▸ **TASK DESCRIPTION**
Search the data for "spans". Each line containing it is to be copied.

Segment Start: SOURCE INFORMATION

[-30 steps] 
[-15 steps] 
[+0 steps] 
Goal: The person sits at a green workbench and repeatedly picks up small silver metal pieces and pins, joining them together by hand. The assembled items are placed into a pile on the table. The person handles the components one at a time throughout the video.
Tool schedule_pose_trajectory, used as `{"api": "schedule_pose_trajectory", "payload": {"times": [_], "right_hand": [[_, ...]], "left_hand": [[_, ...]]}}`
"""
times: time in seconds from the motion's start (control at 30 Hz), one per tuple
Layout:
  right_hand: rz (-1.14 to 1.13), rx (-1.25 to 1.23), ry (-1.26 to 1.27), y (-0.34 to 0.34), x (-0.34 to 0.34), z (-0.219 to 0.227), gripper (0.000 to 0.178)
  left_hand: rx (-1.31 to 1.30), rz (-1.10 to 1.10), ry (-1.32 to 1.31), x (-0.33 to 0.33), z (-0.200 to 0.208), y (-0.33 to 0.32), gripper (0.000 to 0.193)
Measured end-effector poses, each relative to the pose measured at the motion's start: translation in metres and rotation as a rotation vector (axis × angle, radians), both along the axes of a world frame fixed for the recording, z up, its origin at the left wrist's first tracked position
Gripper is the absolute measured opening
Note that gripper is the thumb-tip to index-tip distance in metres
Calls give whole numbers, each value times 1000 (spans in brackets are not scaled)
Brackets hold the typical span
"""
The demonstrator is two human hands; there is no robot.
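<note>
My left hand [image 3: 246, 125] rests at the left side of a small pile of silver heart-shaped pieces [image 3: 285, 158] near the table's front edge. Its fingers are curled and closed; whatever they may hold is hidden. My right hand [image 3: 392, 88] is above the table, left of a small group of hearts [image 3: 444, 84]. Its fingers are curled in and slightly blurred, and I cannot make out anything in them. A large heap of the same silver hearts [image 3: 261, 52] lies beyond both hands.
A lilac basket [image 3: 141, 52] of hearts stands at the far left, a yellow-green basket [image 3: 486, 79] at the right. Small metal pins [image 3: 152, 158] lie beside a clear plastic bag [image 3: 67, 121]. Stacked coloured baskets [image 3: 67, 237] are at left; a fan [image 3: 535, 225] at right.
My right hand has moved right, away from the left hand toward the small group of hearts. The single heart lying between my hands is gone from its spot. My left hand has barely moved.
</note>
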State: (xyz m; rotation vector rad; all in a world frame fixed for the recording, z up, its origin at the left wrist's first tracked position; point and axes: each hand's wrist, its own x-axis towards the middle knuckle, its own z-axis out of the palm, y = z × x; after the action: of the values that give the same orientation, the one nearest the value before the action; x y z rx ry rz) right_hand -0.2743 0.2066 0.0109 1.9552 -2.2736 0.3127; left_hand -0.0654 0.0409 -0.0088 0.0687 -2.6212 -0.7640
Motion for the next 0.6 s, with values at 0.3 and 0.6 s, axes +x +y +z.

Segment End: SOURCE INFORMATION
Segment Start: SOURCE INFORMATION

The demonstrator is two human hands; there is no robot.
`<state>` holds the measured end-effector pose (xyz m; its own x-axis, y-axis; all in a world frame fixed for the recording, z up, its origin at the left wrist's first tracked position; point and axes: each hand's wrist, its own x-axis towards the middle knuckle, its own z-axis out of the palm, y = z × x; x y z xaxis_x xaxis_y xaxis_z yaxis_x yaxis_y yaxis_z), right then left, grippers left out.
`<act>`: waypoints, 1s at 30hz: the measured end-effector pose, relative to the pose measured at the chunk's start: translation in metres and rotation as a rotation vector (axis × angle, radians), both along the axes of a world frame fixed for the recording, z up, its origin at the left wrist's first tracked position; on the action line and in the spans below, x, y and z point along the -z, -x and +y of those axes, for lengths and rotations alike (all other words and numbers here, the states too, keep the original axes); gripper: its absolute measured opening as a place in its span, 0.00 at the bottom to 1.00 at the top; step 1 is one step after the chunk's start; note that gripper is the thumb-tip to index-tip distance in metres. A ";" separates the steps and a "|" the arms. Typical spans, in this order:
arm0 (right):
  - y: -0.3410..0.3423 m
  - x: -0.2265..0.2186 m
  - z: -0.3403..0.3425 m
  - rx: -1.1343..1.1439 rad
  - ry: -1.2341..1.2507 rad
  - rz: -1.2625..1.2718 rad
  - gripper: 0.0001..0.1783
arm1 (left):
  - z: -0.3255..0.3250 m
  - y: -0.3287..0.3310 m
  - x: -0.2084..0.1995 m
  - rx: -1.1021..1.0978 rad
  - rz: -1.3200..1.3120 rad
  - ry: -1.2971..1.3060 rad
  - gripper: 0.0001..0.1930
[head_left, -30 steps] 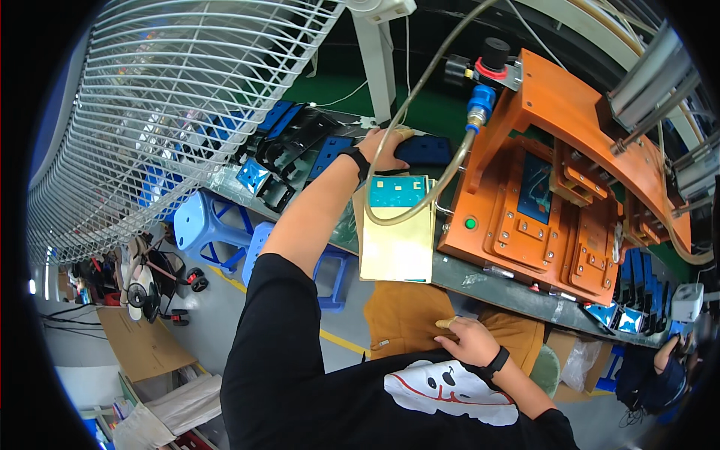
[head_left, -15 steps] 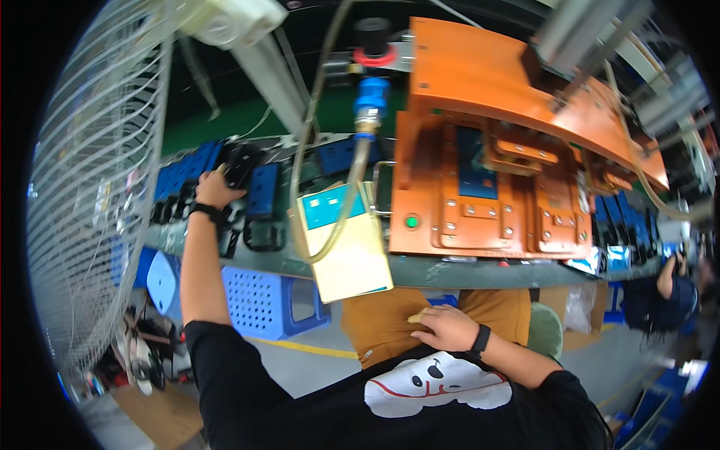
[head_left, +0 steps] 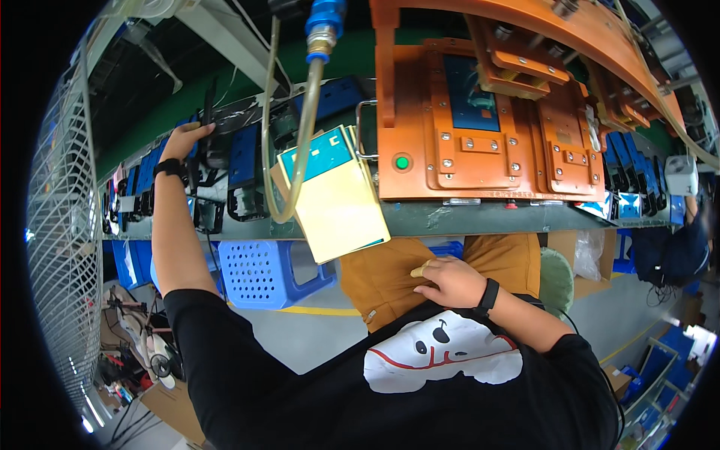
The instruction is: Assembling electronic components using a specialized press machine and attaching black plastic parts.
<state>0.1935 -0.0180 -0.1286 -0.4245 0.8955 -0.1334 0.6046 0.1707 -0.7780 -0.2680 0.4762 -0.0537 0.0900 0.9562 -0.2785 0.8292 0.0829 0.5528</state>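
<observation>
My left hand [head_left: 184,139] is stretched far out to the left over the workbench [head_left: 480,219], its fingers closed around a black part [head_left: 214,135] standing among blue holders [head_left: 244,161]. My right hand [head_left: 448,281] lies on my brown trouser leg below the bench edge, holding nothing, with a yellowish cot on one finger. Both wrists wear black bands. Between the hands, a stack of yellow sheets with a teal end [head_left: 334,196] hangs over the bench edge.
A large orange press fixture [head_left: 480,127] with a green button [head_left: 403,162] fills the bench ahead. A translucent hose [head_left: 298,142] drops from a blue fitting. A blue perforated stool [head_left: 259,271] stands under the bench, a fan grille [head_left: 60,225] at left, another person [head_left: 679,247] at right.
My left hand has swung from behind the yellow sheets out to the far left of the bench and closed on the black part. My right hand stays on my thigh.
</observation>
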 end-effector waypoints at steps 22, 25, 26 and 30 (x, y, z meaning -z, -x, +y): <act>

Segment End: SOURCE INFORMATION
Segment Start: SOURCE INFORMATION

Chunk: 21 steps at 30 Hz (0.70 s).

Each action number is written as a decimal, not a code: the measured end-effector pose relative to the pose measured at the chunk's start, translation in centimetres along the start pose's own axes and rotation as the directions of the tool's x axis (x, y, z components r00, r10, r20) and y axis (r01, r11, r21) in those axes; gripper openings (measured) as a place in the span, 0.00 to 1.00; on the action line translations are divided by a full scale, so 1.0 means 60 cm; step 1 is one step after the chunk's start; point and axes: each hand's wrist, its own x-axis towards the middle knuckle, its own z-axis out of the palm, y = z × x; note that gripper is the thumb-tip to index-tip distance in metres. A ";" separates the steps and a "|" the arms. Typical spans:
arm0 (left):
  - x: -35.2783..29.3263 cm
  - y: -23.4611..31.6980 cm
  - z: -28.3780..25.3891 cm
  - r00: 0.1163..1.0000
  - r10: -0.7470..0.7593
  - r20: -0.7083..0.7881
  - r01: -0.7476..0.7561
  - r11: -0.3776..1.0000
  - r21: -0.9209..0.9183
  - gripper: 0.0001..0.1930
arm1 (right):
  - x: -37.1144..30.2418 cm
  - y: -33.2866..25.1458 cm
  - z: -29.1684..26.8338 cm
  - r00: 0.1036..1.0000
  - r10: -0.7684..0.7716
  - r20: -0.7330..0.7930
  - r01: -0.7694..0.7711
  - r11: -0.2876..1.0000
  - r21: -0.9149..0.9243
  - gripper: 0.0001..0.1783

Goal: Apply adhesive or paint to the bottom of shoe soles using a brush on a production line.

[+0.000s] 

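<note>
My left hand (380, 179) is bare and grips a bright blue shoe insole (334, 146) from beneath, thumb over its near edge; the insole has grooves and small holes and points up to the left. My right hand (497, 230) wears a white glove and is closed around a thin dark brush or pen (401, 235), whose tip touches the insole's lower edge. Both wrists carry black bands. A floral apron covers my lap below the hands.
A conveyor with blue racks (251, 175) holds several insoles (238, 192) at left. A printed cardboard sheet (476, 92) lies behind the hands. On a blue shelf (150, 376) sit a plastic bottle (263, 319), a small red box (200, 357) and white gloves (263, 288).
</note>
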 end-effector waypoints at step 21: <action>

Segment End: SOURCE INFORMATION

▸ **RESULT OF THIS TASK**
Calls give whole numbers, each value times 1000 (spans in brackets are not scaled)
`<act>`: waypoints, 1s at 30hz: the measured end-effector pose, relative to the pose measured at the chunk's start: translation in metres and rotation as a rotation vector (axis × angle, radians), both along the axes of a world frame fixed for the recording, z up, its origin at the left wrist's first tracked position; on the action line and in the spans below, x, y and z point along the -z, -x and +y of those axes, for lengths and rotations alike (all other words and numbers here, the states too, keep the original axes); gripper: its absolute measured opening as a place in its span, 0.00 at the bottom to 1.00 at the top; step 1 is one step after the chunk's start; note that gripper is the thumb-tip to index-tip distance in metres. A ";" separates the steps and a "|" the arms. Typical spans, in this order:
Each action number is written as a decimal, not a code: the measured end-effector pose relative to the pose measured at the chunk's start, translation in centimetres along the start pose's own axes and rotation as the directions of the tool's x axis (x, y, z components r00, r10, r20) and y axis (r01, r11, r21) in those axes; gripper openings (measured) as a place in the span, 0.00 to 1.00; on the action line translations are divided by a full scale, so 1.0 means 60 cm; step 1 is one step after the chunk's start; point and axes: each hand's wrist, its own x-axis towards the middle knuckle, its own z-axis out of the palm, y = z × x; note that gripper is the thumb-tip to index-tip distance in metres. A ";" separates the steps and a "|" the arms. Typical spans:

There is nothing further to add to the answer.